The self-deprecating, faux-narcissistic, depressive, dark humour is just too – sorry Zoe, I’m going to say it – relatable.
The 2023 Russ Manning Most Promising Newcomer Award winning cartoonist, Zoe Thorogood (writer and artist of The Impending Blindness of Billie Scott, artist on Joe Hill’s Rain graphic novelisation), records six months of her own life as it falls apart in a desperate attempt to put it back together again in the only way she knows how. It’s Lonely at the Centre of the Earth is an intimate and meta-narrative look into the life of a selfish artist who must create for her own survival. A poignant and original depiction of a young woman’s struggle with mental health—through the ups and downs of anxiety, depression, and imposter syndrome—as she forges a promising career in sequential art and finds herself along the way.
Image Comics
For those like me – especially fellow creatives – who have lived experience of mental illness, this ‘auto-bio-graphic-novel’ is a must-read.

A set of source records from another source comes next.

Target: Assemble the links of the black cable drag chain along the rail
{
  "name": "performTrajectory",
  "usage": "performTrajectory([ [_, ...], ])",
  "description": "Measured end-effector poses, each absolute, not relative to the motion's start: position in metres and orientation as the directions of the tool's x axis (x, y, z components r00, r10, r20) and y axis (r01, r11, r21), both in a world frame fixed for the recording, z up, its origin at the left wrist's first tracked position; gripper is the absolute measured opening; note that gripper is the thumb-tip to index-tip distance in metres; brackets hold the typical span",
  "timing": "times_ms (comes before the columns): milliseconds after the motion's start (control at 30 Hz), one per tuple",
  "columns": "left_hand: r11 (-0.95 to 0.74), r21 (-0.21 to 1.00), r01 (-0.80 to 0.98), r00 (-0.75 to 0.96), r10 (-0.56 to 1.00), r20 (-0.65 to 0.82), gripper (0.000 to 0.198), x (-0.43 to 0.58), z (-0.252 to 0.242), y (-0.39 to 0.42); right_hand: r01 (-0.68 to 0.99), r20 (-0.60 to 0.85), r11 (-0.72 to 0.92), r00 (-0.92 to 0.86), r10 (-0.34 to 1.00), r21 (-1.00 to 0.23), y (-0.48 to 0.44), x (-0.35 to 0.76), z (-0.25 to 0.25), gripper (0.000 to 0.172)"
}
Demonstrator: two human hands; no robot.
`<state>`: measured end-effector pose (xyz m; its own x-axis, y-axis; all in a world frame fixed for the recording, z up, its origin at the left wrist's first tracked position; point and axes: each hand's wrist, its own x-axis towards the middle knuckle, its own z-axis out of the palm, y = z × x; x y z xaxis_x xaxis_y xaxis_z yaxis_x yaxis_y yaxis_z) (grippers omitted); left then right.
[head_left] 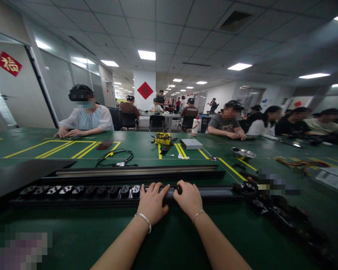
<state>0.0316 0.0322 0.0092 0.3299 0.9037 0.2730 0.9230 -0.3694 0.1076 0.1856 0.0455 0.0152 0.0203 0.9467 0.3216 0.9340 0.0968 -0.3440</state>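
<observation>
A long black rail (214,192) lies across the green table in front of me, with a row of several small black and white socket modules (81,190) set in its left part. My left hand (152,202) rests on the rail just right of the last module, fingers laid flat over it. My right hand (189,198) sits beside it, fingers curled, pinching a small dark part (179,189) against the rail. A second black rail (135,172) lies parallel just behind.
A pile of loose black modules (287,217) lies at the right. Behind the rails are a black cable (115,157), a yellow box (162,138), a grey box (191,144) and a metal dish (243,153). Several people sit along the table's far side.
</observation>
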Motion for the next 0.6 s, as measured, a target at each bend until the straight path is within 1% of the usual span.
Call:
performTrajectory([
  [200,-0.361,0.102,0.927,0.324,0.907,0.27,0.061,0.0316,0.0074,0.0333,0.932,0.326,0.1,0.021,0.945,-0.35,0.0467,0.1844,0.0164,0.012],
  [600,-0.364,0.099,0.926,0.327,0.905,0.272,0.061,0.0309,0.0075,0.0334,0.944,0.315,0.084,0.022,0.949,-0.318,0.0483,0.184,0.0167,0.012],
])
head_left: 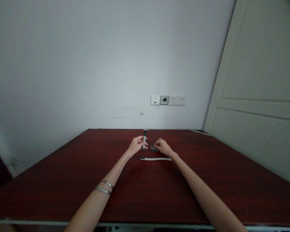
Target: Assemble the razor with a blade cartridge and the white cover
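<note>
Near the middle of the table, my left hand (136,145) is closed around the grey handle of a razor (144,141). The razor stands upright, its T-shaped head at the top above a black neck. To the right, my right hand (163,146) has its fingers pinched together at a small flat packet (154,148), dark and partly see-through, low over the table. The fingers cover part of it, and its contents are too small to tell. A long, thin pale strip with a dark left end (156,159) lies crosswise on the table, nearer to me than both hands.
The dark red wooden table (140,193) reaches back to a white wall (87,64). Sockets and switches (168,100) sit on that wall above the table's far edge. A pale panelled door (258,96) stands along the right side. A narrow strip (201,132) lies at the far right corner.
</note>
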Demonstrator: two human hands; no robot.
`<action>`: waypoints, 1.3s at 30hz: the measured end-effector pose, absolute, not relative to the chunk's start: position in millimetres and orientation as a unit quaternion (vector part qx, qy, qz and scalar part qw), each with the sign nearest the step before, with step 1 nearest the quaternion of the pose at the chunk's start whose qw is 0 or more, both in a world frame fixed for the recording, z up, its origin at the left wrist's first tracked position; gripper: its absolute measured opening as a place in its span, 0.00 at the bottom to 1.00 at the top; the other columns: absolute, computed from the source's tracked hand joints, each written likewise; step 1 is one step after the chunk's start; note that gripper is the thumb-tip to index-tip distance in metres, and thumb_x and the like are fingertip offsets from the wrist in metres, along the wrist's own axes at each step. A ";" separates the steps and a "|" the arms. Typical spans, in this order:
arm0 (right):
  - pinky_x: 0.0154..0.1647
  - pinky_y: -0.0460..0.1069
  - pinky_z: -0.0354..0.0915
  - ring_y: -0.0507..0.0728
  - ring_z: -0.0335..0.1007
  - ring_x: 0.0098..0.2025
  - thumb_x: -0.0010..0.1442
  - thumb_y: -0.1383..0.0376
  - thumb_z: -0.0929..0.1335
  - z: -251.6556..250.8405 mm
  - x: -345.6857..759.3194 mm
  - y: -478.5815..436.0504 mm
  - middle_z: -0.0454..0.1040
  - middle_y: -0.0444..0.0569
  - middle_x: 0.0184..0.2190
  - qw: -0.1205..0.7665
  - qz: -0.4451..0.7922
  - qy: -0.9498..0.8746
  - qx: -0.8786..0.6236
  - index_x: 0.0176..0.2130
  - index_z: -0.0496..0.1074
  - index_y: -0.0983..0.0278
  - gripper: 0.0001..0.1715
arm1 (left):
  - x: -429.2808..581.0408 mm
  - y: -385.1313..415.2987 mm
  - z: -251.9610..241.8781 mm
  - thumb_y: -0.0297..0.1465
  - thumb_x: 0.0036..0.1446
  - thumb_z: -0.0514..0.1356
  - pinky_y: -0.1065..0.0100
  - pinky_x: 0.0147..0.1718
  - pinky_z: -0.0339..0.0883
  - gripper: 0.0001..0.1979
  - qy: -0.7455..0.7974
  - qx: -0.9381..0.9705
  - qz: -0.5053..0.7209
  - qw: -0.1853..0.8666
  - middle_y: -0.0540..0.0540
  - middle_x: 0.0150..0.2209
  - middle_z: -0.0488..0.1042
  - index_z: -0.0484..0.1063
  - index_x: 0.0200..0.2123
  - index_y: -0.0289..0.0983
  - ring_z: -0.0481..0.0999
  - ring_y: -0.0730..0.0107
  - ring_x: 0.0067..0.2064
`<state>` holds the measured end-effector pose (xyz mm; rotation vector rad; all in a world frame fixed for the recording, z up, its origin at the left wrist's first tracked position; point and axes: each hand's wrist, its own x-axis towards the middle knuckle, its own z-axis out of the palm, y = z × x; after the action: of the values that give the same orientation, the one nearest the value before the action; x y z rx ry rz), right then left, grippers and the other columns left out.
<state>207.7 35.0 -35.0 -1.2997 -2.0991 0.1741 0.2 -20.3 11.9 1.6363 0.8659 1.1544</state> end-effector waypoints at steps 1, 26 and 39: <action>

I say this with the caveat that the author pulls no punches in her depiction of the depths of mental illness. In fact, she includes her own content warning:
“This book includes personal discussion and depiction of suicide and self-harm. While I hope this book may serve as a comfort to some, its content may be triggering. Make sure you are in a comfortable place before reading, and remember that the sun always rises on a new day. Thank you.”
Zoe Thorogood

The vibe is kind of like Ferris Bueller’s Day Off if Cameron was the main character. Except instead of destroying his dad’s car, he gets an STD and a broken heart.
I love how Zoe experiments with different styles throughout the book. The story flows seamlessly, despite the staccato changes in colour, layout, form, etc. It’s a great representation of the bumpy spiral-turned-whirlwind of mental illness.
That search for meaning, purpose, and identity; the horror of being perceived and the fear of disappearing entirely; simultaneously craving and recoiling from connection and the subsequent vulnerability.
The fact that Zoe manages to inject humour into this undeniably depressing book is a credit to her skill as an artist. To make me as the reader feel like I wanted to laugh, cry, write a poem, and punch myself in the face all at the same time is quite an achievement.

This isn’t the kind of A-to-B, linear, formulaic mental illness story where the protagonist goes from sad to happy, running off into the sunset with a grateful wave to their trauma for all the “good lessons”.
There is disappointment. There are failures. There is self-sabotage and unanswered questions and the author doesn’t tie up all the loose ends with a neat bow. It’s messy. It’s ambiguous. It’s real.
“… maybe life is just about those good fuckin’ sandwiches.”
Zoe Thorogood
I mean, she’s not wrong. I do love a good sandwich.
Goodreads rating: ★★★★★
I received a free copy of this book from the publisher, Image Comics, via NetGalley, for review purposes.